Task statement:
Give the number of lines in the entries below that hold "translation", with no accompanying words.

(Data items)
◇ ◇ ◇ ◇ ◇ ◇ ◇

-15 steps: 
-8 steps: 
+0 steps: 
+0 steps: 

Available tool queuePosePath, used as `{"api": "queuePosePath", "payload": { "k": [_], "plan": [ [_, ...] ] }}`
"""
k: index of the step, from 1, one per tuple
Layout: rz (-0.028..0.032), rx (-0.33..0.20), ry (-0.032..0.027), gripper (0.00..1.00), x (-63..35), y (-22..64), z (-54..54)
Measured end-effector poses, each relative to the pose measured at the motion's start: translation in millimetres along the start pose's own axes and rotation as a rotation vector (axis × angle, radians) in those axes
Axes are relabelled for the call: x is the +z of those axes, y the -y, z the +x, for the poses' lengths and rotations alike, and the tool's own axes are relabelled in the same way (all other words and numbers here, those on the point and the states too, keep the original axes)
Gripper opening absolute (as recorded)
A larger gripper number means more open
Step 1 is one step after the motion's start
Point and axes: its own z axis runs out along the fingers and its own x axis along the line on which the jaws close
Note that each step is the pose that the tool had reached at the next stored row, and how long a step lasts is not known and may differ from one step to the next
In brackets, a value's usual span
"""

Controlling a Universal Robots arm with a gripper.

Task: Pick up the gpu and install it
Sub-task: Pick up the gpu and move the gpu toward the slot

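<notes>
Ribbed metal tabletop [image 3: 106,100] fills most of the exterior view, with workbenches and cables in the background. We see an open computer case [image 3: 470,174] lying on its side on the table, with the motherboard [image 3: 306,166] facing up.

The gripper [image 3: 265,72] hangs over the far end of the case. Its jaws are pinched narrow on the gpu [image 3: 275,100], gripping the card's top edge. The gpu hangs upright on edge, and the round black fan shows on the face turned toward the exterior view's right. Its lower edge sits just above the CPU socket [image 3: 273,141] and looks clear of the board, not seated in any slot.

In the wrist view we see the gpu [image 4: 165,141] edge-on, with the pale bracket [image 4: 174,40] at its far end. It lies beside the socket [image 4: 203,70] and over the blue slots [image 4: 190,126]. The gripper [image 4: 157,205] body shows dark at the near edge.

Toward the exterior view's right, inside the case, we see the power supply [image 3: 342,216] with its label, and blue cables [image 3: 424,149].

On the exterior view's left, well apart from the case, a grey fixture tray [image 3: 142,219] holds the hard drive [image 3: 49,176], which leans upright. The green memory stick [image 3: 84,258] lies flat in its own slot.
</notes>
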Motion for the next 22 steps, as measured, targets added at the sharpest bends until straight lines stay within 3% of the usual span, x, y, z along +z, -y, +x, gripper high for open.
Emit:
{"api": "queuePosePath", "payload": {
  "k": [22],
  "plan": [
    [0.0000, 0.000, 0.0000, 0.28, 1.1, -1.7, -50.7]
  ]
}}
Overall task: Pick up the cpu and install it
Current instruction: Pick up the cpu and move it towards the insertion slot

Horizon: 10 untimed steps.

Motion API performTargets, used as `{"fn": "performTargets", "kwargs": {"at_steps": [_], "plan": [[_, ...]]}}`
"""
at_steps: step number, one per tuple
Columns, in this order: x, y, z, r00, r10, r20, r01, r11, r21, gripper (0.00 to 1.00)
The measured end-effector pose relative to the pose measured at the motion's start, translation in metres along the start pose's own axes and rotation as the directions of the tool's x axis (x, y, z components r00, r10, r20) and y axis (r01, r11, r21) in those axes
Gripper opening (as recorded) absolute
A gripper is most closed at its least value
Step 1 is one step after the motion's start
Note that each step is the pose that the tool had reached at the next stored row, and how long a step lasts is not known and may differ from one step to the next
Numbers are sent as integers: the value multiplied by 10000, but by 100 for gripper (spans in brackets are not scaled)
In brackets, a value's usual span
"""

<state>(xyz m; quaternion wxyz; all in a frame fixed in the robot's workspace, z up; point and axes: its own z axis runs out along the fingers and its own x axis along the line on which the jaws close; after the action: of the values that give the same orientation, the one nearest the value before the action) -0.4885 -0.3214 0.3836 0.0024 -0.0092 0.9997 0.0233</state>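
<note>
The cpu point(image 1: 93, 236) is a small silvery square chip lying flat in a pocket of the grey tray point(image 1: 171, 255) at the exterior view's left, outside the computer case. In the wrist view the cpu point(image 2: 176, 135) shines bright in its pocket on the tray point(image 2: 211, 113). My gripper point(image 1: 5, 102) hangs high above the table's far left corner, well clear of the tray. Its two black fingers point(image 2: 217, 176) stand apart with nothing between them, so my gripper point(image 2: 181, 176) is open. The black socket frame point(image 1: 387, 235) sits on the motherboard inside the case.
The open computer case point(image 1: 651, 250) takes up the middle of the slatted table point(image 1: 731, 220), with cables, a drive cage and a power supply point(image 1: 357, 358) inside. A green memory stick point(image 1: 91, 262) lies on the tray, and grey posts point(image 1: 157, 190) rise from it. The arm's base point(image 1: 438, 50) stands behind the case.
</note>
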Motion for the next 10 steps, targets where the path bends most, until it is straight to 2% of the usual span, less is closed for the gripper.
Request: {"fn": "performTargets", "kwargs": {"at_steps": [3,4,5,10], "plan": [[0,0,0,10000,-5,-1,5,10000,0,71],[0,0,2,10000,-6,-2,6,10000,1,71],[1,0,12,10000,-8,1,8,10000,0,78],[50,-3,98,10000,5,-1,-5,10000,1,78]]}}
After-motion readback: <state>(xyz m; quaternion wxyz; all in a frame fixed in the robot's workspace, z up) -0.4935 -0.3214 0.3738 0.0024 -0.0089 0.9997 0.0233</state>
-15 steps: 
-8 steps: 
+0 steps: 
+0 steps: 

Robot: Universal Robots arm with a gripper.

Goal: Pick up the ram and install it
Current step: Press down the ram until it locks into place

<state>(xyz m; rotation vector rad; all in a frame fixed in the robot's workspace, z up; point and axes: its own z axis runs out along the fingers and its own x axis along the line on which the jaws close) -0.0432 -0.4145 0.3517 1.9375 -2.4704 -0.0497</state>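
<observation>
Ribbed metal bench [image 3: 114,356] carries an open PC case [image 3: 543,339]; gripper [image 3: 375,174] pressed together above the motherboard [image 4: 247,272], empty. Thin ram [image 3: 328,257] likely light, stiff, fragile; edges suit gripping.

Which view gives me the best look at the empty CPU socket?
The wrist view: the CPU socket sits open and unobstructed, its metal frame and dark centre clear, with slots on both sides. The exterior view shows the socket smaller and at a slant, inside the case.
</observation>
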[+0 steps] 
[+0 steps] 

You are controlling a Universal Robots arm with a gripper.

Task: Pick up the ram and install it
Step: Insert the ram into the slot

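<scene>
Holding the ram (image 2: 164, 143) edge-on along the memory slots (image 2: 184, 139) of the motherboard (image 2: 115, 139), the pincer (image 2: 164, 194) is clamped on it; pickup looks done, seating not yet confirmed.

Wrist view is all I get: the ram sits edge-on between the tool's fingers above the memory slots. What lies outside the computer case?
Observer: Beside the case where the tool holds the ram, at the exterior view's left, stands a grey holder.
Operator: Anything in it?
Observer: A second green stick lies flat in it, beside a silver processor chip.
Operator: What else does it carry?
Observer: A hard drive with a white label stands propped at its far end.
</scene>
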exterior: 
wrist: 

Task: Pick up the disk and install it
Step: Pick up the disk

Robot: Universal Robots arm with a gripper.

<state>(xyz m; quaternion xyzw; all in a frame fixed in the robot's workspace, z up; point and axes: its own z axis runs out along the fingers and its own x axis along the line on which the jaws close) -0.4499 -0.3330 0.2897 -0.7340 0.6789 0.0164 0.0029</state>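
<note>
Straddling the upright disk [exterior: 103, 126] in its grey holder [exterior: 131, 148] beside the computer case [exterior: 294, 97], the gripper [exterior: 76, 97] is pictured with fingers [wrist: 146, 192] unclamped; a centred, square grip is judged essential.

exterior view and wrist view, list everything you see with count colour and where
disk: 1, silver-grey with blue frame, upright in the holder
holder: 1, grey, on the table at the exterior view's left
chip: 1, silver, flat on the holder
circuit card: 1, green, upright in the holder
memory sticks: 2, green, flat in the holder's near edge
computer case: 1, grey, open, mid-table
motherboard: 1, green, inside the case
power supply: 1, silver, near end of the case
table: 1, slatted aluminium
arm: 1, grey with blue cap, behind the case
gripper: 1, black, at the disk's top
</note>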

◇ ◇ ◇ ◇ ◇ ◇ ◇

Response area:
2